# What the task requires:
Keep every word of the listing and reproduce it exactly, but set aside any image found there.

# Source material:
·····

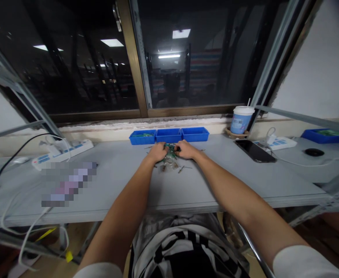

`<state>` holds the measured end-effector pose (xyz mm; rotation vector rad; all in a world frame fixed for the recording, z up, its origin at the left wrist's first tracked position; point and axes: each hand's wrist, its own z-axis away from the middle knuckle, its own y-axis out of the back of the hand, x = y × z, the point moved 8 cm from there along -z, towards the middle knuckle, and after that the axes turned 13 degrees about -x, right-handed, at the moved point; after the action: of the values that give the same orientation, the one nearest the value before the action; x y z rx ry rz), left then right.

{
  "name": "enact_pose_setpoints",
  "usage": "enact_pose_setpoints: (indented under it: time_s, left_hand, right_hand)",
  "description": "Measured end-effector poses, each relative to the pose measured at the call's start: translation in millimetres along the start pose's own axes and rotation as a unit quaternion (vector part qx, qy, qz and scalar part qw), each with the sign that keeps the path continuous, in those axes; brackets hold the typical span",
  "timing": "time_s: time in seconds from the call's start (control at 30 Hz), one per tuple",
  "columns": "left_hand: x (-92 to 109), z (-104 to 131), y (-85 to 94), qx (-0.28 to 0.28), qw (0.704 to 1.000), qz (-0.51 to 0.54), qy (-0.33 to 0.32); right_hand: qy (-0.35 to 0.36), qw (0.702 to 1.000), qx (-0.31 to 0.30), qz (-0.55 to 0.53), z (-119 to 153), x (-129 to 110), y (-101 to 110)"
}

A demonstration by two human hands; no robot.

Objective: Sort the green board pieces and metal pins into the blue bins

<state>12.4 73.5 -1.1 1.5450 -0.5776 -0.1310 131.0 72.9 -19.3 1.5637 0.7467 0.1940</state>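
Both hands rest at a small pile of green pieces (171,150) on the grey table, just in front of three blue trays. My left hand (158,151) touches the pile's left side with its fingers curled; what they hold, if anything, is too small to make out. On the right side, my right hand (185,149) has its fingers bent together at the pile, around something dark and small. A clear plastic bag (168,164) lies below the pile, between the wrists. Thin metal pieces (181,169) lie beside the bag. The left blue tray (142,142) holds green pieces.
A middle tray (168,138) and right tray (195,137) stand by the window. A cup (241,120), black phone (255,151) and power strip (282,143) are on the right. Another power strip (62,154), cables and a blurred-out object (71,184) lie left.
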Motion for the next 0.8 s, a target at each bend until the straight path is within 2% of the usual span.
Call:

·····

# Task answer:
`<state>` holds the measured end-effector pose (xyz mm; rotation vector rad; all in a world frame fixed for the recording, z up, its origin at the left wrist's first tracked position; point and axes: each hand's wrist, its own z-axis away from the middle knuckle, its own y-axis out of the back of the hand, x = y × z, the point moved 8 cm from there along -z, towards the middle knuckle, and after that the axes turned 13 degrees about -x, right-handed, at the moved point; after the action: of the values that give the same orientation, the one nearest the value before the action; x y z rx ry rz), left then right.

{
  "name": "enact_pose_setpoints",
  "usage": "enact_pose_setpoints: (indented under it: time_s, left_hand, right_hand)",
  "description": "Measured end-effector poses, each relative to the pose measured at the call's start: translation in millimetres along the start pose's own axes and rotation as a unit quaternion (vector part qx, qy, qz and scalar part qw), each with the sign that keeps the path continuous, in those axes; brackets hold the typical span",
  "timing": "time_s: time in seconds from the call's start (control at 30 Hz), one per tuple",
  "columns": "left_hand: x (-92 to 109), z (-104 to 131), y (-85 to 94), qx (-0.28 to 0.28), qw (0.704 to 1.000), qz (-0.51 to 0.54), qy (-0.33 to 0.32); right_hand: qy (-0.35 to 0.36), qw (0.702 to 1.000), qx (-0.31 to 0.30), qz (-0.55 to 0.53), z (-119 to 153), x (-129 to 110), y (-101 to 110)"
}

A demonstration by two human hands; no robot.

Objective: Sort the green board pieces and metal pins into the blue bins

<state>12.4 73.5 -1.1 1.5450 -0.5776 -0.1310 131.0 72.9 -19.3 1.5637 0.7467 0.1940</state>
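Both hands rest at a small pile of green pieces (171,150) on the grey table, just in front of three blue trays. My left hand (158,151) touches the pile's left side with its fingers curled; what they hold, if anything, is too small to make out. On the right side, my right hand (185,149) has its fingers bent together at the pile, around something dark and small. A clear plastic bag (168,164) lies below the pile, between the wrists. Thin metal pieces (181,169) lie beside the bag. The left blue tray (142,142) holds green pieces.
A middle tray (168,138) and right tray (195,137) stand by the window. A cup (241,120), black phone (255,151) and power strip (282,143) are on the right. Another power strip (62,154), cables and a blurred-out object (71,184) lie left.
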Motion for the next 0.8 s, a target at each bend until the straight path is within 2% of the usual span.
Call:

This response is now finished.